Computing the spectrum of black hole radiation in the presence of high frequency dispersion: an analytical approach

TL;DR

This work analyzes how high-frequency dispersion alters the spectrum of black-hole radiation for a scalar field, by solving modified wave equations with a $k_0$-scaled fourth-derivative term using an analytical blend of Laplace transforms and WKB. It treats both subluminal and superluminal dispersion and shows that, to leading order in $1/k_0$, the Hawking flux remains thermal at $T_H = \kappa/(2\pi)$ and the out-state observed at infinity is thermal as well. The results reinforce the robustness of Hawking radiation against ultraviolet modifications and provide a detailed, controllable analytic framework for horizon scattering and mode mixing, while clarifying the parameter ranges and boundary conditions under which the conclusions hold. Potential extensions include higher-order corrections, backreaction effects, and non-stationary spacetimes to address remaining conceptual issues like the stationarity puzzle.

Abstract

We present a method for computing the spectrum of black hole radiation of a scalar field satisfying a wave equation with high frequency dispersion. The method involves a combination of Laplace transform and WKB techniques for finding approximate solutions to ordinary differential equations. The modified wave equation is obtained by adding a higher order derivative term suppressed by powers of a fundamental momentum scale $k_0$ to the ordinary wave equation. Depending on the sign of this new term, high frequency modes propagate either superluminally or subluminally. We show that the resulting spectrum of created particles is thermal at the Hawking temperature, and further that the out-state is a thermal state at the Hawking temperature, to leading order in $k_0$, for either modification.

Figures (6)

• Figure 1: Plot of the dispersion relations for the ordinary wave equation and its subluminal and superluminal modifications. The intersection points with the $(\omega - v k)$ line are the possible wavevector roots.

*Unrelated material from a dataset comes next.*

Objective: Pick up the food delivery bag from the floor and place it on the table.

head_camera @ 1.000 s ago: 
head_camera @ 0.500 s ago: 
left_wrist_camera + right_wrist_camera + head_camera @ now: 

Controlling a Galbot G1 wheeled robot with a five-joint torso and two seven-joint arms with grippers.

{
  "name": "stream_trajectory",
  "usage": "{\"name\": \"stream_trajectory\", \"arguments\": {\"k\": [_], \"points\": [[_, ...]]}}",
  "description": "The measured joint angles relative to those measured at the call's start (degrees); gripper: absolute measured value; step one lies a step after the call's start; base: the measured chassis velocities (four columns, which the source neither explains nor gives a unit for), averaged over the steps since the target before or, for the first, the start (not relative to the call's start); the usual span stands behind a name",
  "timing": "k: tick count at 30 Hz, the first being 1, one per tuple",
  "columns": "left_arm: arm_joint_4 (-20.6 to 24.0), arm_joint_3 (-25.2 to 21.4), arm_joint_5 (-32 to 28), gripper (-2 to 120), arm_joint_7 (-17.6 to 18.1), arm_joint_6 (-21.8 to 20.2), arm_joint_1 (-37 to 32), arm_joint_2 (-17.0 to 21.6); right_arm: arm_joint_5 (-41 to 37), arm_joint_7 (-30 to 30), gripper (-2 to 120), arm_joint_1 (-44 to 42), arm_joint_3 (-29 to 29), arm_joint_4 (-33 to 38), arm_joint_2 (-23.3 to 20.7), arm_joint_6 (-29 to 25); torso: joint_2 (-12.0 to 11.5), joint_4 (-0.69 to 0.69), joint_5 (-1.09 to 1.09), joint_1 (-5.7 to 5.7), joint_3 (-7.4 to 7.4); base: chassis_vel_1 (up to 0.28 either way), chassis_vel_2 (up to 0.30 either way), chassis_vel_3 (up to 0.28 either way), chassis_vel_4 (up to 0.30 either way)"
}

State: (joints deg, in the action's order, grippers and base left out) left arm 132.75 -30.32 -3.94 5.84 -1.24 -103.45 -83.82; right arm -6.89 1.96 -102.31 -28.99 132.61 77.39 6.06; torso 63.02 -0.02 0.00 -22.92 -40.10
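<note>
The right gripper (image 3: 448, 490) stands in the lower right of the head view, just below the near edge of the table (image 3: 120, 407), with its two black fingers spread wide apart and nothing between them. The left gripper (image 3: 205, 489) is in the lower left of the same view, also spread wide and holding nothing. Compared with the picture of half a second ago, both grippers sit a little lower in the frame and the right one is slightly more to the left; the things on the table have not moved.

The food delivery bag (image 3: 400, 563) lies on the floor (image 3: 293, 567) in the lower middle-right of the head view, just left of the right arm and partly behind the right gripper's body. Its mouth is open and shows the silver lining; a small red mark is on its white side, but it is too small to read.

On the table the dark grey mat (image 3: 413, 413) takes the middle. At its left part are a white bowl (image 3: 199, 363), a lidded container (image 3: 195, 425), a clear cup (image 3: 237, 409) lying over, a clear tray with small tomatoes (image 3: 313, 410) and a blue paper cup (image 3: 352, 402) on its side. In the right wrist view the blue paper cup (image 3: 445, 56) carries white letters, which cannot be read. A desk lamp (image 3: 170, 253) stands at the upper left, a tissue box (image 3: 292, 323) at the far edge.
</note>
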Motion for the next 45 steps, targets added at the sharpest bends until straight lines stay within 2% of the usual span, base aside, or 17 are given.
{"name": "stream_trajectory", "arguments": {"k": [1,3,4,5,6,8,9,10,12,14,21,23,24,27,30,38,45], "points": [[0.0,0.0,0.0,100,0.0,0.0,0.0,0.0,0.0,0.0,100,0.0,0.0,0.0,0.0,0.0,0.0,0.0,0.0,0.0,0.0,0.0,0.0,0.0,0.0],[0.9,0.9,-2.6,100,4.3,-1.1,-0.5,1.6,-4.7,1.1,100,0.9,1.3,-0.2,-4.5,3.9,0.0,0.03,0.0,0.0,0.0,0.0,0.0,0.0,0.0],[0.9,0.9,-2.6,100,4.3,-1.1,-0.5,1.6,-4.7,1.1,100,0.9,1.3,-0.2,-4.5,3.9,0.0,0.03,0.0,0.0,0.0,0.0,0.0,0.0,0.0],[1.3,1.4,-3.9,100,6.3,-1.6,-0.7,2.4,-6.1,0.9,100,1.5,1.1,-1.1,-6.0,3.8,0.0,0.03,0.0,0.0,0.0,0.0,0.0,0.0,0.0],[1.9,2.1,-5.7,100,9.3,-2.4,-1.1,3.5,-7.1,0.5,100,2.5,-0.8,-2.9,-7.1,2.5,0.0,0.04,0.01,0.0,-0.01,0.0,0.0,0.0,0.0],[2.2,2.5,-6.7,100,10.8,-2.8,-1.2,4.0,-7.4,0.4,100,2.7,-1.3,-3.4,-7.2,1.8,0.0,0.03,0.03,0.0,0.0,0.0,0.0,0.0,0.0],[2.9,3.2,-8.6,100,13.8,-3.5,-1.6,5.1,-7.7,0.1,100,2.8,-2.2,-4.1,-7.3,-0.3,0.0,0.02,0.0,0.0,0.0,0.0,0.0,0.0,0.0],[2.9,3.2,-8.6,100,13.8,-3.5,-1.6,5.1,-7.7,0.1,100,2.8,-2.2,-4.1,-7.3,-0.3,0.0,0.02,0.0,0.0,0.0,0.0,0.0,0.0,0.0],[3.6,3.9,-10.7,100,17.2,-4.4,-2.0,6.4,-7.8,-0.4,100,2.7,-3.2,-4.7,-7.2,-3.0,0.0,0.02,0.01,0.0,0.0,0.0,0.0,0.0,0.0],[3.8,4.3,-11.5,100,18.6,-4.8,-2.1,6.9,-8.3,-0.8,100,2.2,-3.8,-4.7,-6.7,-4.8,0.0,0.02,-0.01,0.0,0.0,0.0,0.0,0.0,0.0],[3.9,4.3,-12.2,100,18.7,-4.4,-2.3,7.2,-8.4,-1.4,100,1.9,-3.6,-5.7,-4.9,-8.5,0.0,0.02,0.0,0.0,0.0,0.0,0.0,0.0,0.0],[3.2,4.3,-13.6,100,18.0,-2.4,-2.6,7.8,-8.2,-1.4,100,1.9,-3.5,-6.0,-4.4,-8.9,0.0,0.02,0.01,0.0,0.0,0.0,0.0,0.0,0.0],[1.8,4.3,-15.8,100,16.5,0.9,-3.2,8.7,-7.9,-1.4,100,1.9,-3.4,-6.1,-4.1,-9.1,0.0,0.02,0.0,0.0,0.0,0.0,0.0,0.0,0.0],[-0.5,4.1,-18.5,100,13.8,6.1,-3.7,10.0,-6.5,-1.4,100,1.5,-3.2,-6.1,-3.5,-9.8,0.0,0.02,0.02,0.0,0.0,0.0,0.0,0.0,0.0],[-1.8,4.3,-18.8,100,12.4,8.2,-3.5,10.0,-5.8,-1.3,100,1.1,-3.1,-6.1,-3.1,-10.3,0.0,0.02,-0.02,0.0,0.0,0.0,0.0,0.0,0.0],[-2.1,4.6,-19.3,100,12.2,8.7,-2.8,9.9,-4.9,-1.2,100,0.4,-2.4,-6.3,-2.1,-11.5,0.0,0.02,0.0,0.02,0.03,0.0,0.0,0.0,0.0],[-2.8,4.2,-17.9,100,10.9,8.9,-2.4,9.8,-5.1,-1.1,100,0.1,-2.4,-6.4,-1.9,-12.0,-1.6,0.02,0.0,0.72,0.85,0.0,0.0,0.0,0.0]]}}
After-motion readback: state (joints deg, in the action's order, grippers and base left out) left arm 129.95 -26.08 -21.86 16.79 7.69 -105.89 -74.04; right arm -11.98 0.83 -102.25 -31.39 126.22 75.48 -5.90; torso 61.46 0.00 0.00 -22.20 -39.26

For the particular $v$ shown, there are four real wavevector roots for the subluminal dispersion relation, but only two real roots for the superluminal case. The other two roots in this case are complex.
• Figure 2: Diagram of the steepest descent contour $C_{0}$. The unmarked regions are directions in which the contour must asymptote for the integral to converge. The $\times$'s are singularities of the integrand and the wavy line is a branch cut.
• Figure 3: Diagram of the steepest descent contours $C_{1}$, $C_{2}$, and $C_{3}$. $C_{1}$ and $C_2$ pass through the saddle points $s_+$ and $s_-$ respectively. The unmarked regions are directions in which the contour must asymptote for the integral to converge. The $\times$'s are singularities of the integrand and the wavy line is a branch cut.
• Figure 4: Diagram of the steepest descent contours $C_{2}$, $C_{4}$, and $C_{5}$. $C_{2}$ and $C_5$ pass through the saddle points $s_+$ and $s_-$ respectively, the solutions for these contours are valid for $x>0$. The solution corresponding to the contour $C_4$ is valid for $x<0$. The unmarked regions are directions in which the contour must asymptote for the integral to converge. The $\times$'s are singularities of the integrand and the wavy line is a branch cut.
• Figure 5: Diagram of the steepest descent contour $C_{6}$. The unmarked regions are directions in which the contour must asymptote for the integral to converge. The $\times$'s are singularities of the integrand and the wavy line is a branch cut.